HB 5573 amends Michigan’s Election Law to change how ballot‑question, nominating, and qualifying petitions are reviewed and canvassed. Central changes authorize the Board of State Canvassers (BSC) to use approved statistical random sampling when testing petition signature validity, clarify use of the Qualified Voter File (QVF) for signature verification, adjust filing and canvass deadlines, and increase transparency and document access during canvass processes.

Key provisions

  • Random sampling: BSC may use a statistical random sampling methodology (as approved by the BSC) to determine validity and sufficiency of signatures and compliance with petition form requirements (multiple sections, e.g., sec. 476, 590f).
  • QVF verification and presumptions: When the QVF contains digitized signatures, it must be used to verify signer registration and signature genuineness.

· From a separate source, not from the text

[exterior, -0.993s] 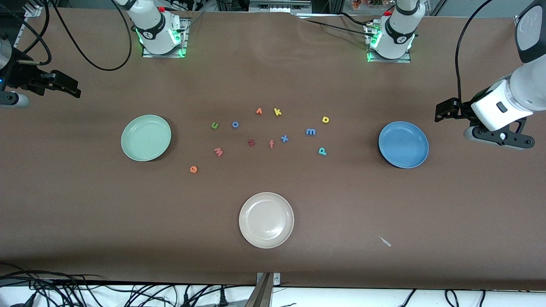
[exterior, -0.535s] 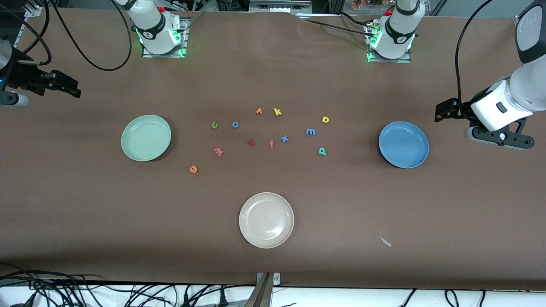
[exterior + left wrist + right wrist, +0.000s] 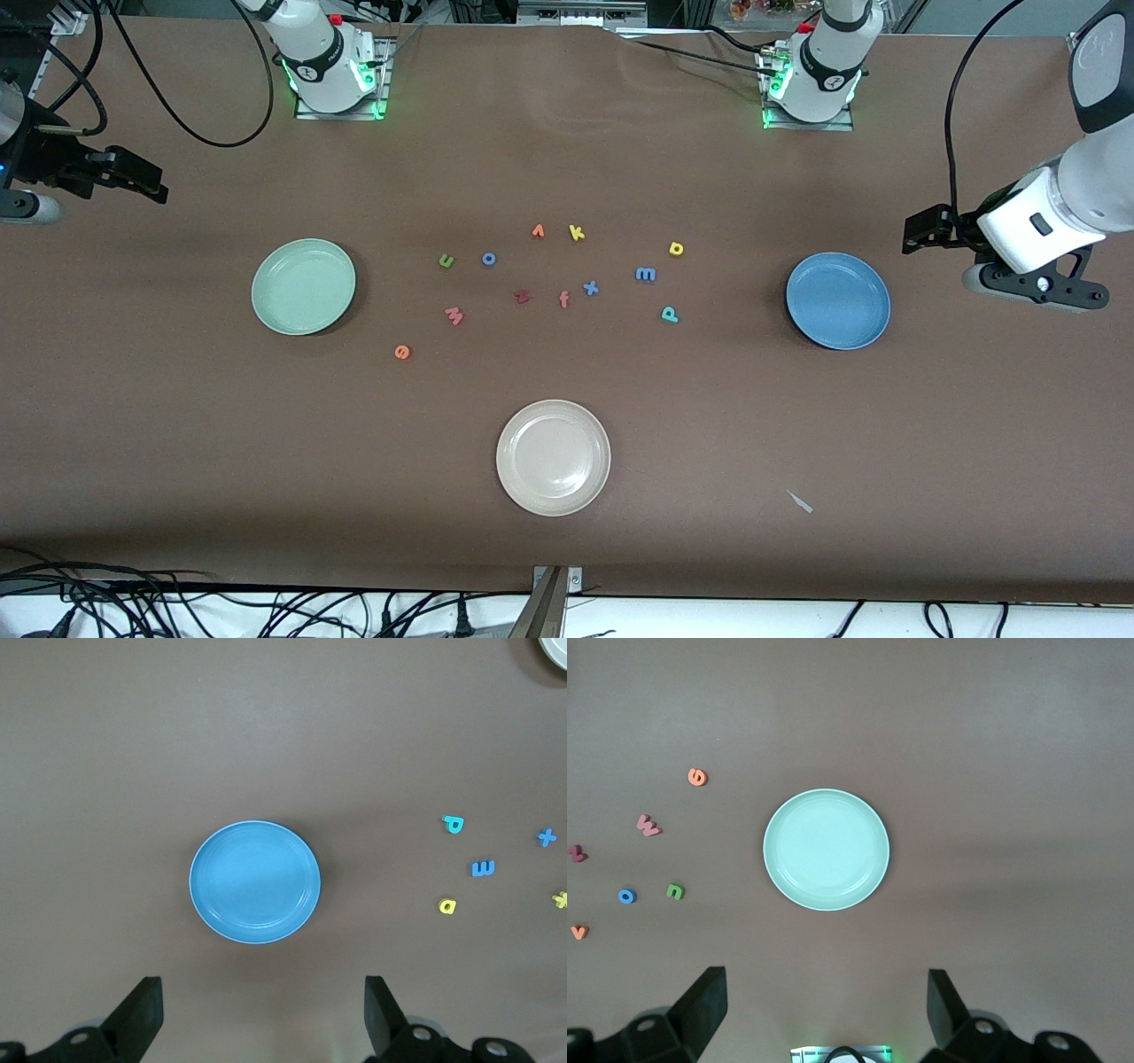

A comparison showing a non‑genuine signature (per existing standards) or that a signer was not registered on the signature date creates a rebuttable presumption the signature is invalid.
  • Review order and access:
    • Bureau of Elections staff to review petition signatures in order received.
    • Bureau must, on request, make copies and original petition sheets available to petitioners and challengers (reasonable fees allowed; security measures permitted).
  • Transparency and procedures:
    • BSC must post its canvassing process/procedures and report progress on sampled canvass completion on its website.
    • BSC must adopt and publish standards needed to rebut a finding that a signature is not genuine.
    • Bureau staff report on challenges must be made public at least 5 days before the BSC final determination meeting.
  • Deadlines and timing:
    • Signature age limit: signatures older than 180 days before filing are invalid for initiated laws/constitutional amendments (sec. 472a).
    • Referendum petitions must be filed within 90 days after final adjournment of the legislative session that enacted the law (sec. 473).
    • BSC must complete canvass / make official sufficiency determination at least 60 days before the election at which the proposal would appear; initiative petitions must be finally determined no later than 100 days before the election (sec. 477).
  • Fraud referral: If BSC or Bureau determines a signature is fraudulent, it must be referred to the Attorney General for investigation.
  • Enacting condition: The enrolled text conditions enactment on companion bills in the package being enacted (tie‑bar relationships noted in committee materials).

Who would be affected

  • Petition sponsors, circulators, volunteer/paid circulators and signers (new form and verification practices).
  • Board of State Canvassers and Bureau of Elections (new authority, procedural duties, website/posting requirements).
  • Secretary of State and local clerks (QVF use and cooperation in verification).
  • Attorney General (required referrals for fraudulent signatures).
  • Candidates and political committees (verification, deadlines, potential legal exposure).

Procedural / fiscal notes and rationale

  • Rationale: Legislative materials cite 2022 cases of large‑scale fraudulent signatures and BSC workgroup recommendations to standardize petition review and give BSC sampling authority.
  • Fiscal impact (per legislative analysis): indeterminate. Potential MDOS savings from fewer full signature checks; possible increased AG investigative/court costs if referrals/prosecutions rise. Local impacts likely small.
  • Final outcome: Although enacted by the Legislature, HB 5573 (and related package bills) were vetoed by the Governor on January 17, 2025.

Compiled from official sources — confirm details with the bill’s official record.